> _EXERCISE BRIEF_
Every line of the data below should be repeated exactly, and no picture should be copied.

> _DATASET SECTION_

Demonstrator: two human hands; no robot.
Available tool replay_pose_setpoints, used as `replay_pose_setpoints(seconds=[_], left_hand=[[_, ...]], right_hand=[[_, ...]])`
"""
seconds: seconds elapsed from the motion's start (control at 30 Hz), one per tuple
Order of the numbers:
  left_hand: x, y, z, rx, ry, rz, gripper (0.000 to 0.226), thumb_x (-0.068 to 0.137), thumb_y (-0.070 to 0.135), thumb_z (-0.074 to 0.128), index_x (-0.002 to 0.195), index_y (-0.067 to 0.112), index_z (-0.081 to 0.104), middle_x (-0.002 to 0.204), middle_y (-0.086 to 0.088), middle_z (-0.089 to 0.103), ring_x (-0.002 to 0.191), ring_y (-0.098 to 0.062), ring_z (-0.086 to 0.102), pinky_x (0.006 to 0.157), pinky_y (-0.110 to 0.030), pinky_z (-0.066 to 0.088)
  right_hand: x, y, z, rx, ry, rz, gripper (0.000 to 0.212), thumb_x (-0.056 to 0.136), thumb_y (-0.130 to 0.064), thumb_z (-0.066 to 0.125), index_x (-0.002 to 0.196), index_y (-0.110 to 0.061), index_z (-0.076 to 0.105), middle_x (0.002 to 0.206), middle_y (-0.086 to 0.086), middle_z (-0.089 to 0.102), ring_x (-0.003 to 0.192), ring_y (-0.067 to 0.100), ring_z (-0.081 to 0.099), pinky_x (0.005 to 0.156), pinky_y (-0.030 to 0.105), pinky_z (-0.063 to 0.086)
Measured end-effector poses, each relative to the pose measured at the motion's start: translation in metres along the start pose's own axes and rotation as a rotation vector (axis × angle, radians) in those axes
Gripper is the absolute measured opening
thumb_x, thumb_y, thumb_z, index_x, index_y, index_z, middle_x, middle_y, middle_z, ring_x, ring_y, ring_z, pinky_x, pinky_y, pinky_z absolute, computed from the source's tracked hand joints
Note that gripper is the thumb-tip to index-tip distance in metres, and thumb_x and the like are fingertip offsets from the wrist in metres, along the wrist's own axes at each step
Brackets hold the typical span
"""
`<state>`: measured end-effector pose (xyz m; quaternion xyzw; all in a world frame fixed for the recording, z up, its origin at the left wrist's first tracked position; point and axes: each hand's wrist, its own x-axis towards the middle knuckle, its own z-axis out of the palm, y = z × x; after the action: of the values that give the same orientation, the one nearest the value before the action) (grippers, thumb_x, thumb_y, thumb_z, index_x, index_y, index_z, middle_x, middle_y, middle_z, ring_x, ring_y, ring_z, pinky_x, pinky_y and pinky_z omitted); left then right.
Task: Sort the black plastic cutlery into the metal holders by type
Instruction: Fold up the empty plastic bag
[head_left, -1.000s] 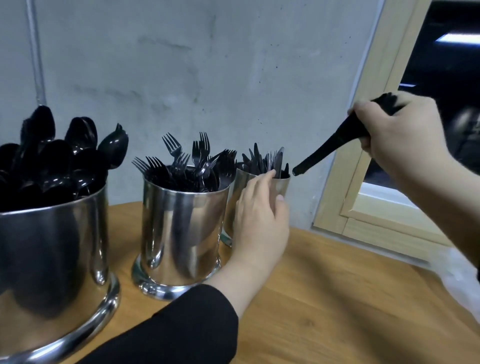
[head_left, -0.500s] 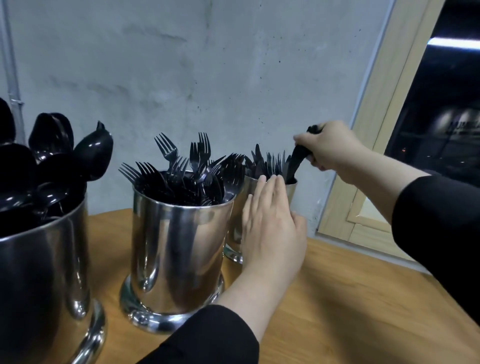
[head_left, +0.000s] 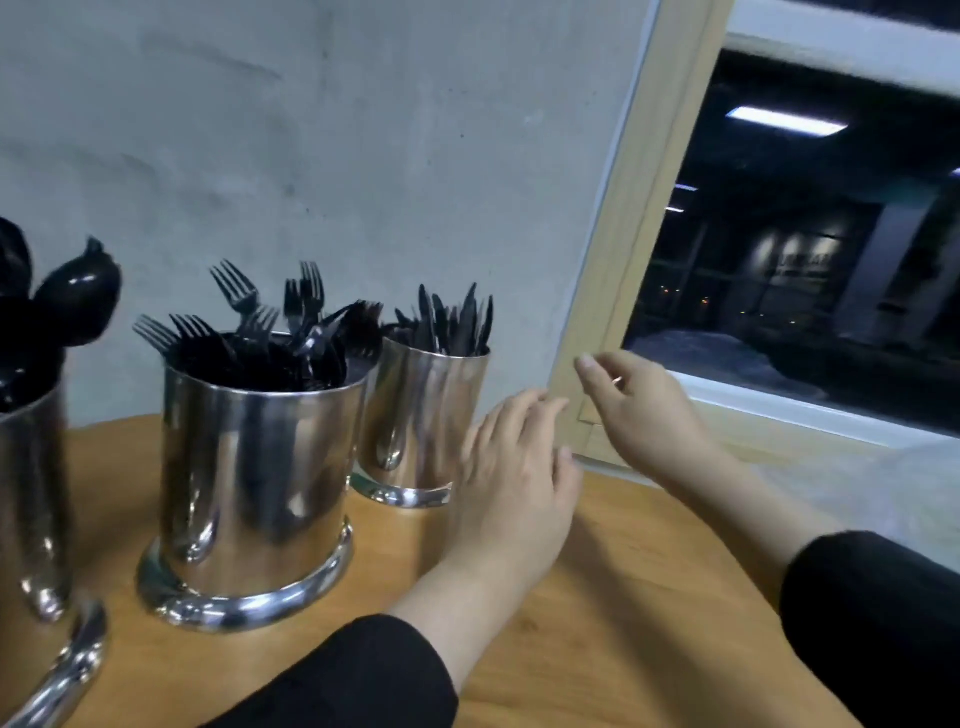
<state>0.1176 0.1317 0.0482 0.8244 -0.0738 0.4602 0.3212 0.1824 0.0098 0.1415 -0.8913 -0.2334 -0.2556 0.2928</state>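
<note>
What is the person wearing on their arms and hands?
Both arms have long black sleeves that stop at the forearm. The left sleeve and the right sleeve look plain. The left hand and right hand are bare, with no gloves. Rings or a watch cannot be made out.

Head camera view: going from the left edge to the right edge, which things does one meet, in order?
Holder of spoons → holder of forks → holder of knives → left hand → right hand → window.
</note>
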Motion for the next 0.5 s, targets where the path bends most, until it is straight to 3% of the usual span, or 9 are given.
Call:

> _TASK RESPONSE_
Demonstrator: two human hands; no robot.
Available tool replay_pose_setpoints, used as `replay_pose_setpoints(seconds=[_], left_hand=[[_, ...]], right_hand=[[_, ...]])`
"""
seconds: seconds elapsed from the motion's start (control at 30 Hz), one per tuple
Order of the numbers:
  left_hand: x, y, z, rx, ry, rz, gripper (0.000 to 0.226), thumb_x (-0.068 to 0.137), thumb_y (-0.070 to 0.135), thumb_z (-0.074 to 0.128), index_x (-0.002 to 0.195), index_y (-0.067 to 0.112), index_z (-0.081 to 0.104), middle_x (-0.002 to 0.204), middle_y (-0.086 to 0.088), middle_z (-0.089 to 0.103), ring_x (-0.002 to 0.191), ring_y (-0.098 to 0.062), ring_z (-0.086 to 0.102), pinky_x (0.006 to 0.157), pinky_y (-0.110 to 0.030), pinky_z (-0.066 to 0.088)
  right_hand: x, y, z, rx, ry, rz, gripper (0.000 to 0.212), thumb_x (-0.056 to 0.136), thumb_y (-0.130 to 0.064), thumb_z (-0.066 to 0.125), index_x (-0.002 to 0.196), index_y (-0.110 to 0.061), index_z (-0.076 to 0.105), middle_x (0.002 to 0.206), middle_y (-0.086 to 0.086), middle_z (-0.089 to 0.102), ring_x (-0.003 to 0.192), ring_y (-0.067 to 0.100), ring_z (-0.081 to 0.099), pinky_x (0.005 to 0.156), pinky_y (-0.030 to 0.105), pinky_z (-0.063 to 0.086)
Measured end-effector poses, each relative to the pose measured at the motion's start: translation in metres along the start pose's own axes and rotation as a rotation vector (axis × angle, radians) in those axes
Gripper is the absolute measured opening
thumb_x, thumb_y, thumb_z, index_x, index_y, index_z, middle_x, middle_y, middle_z, ring_x, ring_y, ring_z, pinky_x, pinky_y, pinky_z absolute, computed from the source's tracked hand joints
Note that gripper is the thumb-tip to index-tip distance in metres, and thumb_x and the like are fingertip offsets from the wrist in metres, along the wrist's own axes at each step
Brackets hold the typical span
"""
`<state>`: measured end-effector pose (xyz m; quaternion xyzw; all in a world frame fixed for the recording, z up, its origin at the left wrist's first tracked position; point and axes: each hand's wrist, its own x-axis towards the middle knuckle, its own z-axis out of the palm, y = z × x; after the action: of the values that give the same orientation, the one nearest the value before the action) (grippers, thumb_x, thumb_y, thumb_z, index_x, index_y, index_z, middle_x, middle_y, middle_z, ring_x, ring_y, ring_z, pinky_x, pinky_y and pinky_z omitted); left then right.
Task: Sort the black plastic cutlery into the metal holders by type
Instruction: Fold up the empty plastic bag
[head_left, -1.000s] 
[head_left, -0.500s] 
[head_left, +0.000s] 
<state>0.1176 0.1317 0.0482 0.8244 -0.0738 0.4602 0.3212 0.1824 0.0098 0.1415 -0.8913 -0.2334 -0.2556 0.2928</state>
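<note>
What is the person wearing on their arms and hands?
Both arms have long black sleeves that stop at the forearm. The left sleeve and the right sleeve look plain. The left hand and right hand are bare, with no gloves. Rings or a watch cannot be made out.

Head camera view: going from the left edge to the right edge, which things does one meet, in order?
Holder of spoons → holder of forks → holder of knives → left hand → right hand → window.
</note>
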Motion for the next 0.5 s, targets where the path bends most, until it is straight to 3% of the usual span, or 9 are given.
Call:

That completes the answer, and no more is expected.